The data used in this study consist of all Part I and Part II incidents reported to the LAPD where a firearm was involved from January 2006 to June 2012 (78 months). The LAPD divides the city of Los Angeles into 21 administrative divisions headed by a captain.⁴ These divisions each cover several neighborhoods within its coverage area. For this study, eight LAPD divisions were examined: Newton, Central, Rampart, Hollenbeck, 77th Street, Northeast, Southeast, and Southwest. These divisions form a contiguous area in South-Central Los Angeles responsible for 58.6% of gun crimes committed in the city in 2011. The RDs represent the primary unit of analysis for this study. Fifty-five of the 389 RDs within these divisions contained between zero and 100 residents. These RDs correspond to areas where there is very little residential land use (railroad tracks, parks, industrial areas, high-density commercial areas, etc.). While crime in these areas is important, the dynamics of gun crime in these areas is likely different than areas with a reasonably sized residential population. These RDs were eliminated from the current analysis, resulting in a total of 78 observations for each of the remaining 334 RDs.
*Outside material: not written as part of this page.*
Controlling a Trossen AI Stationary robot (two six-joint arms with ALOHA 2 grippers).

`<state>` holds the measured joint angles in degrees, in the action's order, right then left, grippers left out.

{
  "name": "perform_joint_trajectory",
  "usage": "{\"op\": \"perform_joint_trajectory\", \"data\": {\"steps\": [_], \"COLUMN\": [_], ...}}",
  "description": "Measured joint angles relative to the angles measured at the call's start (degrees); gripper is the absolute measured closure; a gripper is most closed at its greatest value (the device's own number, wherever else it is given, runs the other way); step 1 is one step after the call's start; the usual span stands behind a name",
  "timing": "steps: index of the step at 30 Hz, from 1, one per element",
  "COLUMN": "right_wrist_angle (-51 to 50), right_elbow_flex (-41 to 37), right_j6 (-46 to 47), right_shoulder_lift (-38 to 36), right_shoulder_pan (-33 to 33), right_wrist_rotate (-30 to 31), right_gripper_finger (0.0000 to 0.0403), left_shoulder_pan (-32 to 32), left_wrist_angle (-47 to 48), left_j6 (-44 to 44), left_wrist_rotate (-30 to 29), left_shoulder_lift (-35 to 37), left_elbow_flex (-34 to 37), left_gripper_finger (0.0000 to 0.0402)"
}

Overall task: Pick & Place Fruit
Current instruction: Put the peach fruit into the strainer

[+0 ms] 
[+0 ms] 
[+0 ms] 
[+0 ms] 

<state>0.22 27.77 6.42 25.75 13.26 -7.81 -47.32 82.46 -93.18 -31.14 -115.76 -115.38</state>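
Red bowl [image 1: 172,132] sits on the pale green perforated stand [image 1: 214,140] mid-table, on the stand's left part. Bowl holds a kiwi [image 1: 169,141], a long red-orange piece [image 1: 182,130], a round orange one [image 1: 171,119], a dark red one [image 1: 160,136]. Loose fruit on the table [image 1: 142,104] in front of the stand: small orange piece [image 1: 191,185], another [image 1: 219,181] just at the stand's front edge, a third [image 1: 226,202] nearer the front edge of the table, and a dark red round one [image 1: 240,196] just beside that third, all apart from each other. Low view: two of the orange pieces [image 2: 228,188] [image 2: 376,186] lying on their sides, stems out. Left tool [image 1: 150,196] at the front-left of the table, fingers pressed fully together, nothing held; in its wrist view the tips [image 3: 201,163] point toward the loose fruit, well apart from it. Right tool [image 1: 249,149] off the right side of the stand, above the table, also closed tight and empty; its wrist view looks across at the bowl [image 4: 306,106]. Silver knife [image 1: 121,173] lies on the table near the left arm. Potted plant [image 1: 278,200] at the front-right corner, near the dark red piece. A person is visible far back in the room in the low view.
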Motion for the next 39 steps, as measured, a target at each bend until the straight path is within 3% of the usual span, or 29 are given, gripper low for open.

Operation LASER began in September of 2011 and continued through June 2012.⁵ Given the availability of preexisting data and the unambiguous start time of the intervention, an ITS design was used for evaluating the success of LASER (see Campbell & Stanley, 1963; Cook & Campbell, 1979; Shadish, Cook, & Campbell, 2002).⁶ The strength of this design is that time is the only variable governing treatment assignment. Since the threat of history is a concern for this design, RDs from the other seven divisions are used as control observations.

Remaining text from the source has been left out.